**Required action**
Reproduce, exactly, the lines of the material below from the line containing "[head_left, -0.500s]" through the line containing "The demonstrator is", with both end lines included and nothing else.

**Collected material**
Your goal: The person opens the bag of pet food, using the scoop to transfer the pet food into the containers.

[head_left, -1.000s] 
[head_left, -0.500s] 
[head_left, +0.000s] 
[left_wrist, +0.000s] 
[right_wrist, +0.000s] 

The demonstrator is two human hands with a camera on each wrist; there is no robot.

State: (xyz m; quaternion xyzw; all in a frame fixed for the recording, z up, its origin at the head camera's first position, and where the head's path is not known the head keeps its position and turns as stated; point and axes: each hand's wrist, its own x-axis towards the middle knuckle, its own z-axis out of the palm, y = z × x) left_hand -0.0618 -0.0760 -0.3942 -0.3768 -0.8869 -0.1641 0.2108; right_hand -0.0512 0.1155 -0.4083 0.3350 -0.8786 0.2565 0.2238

**Answer for this exercise**
[head_left, -0.500s] 
[head_left, +0.000s] 
[left_wrist, +0.000s] 
[right_wrist, +0.000s] 

The demonstrator is two human hands with a camera on each wrist; there is no robot.

Here the work on this exercise is complete.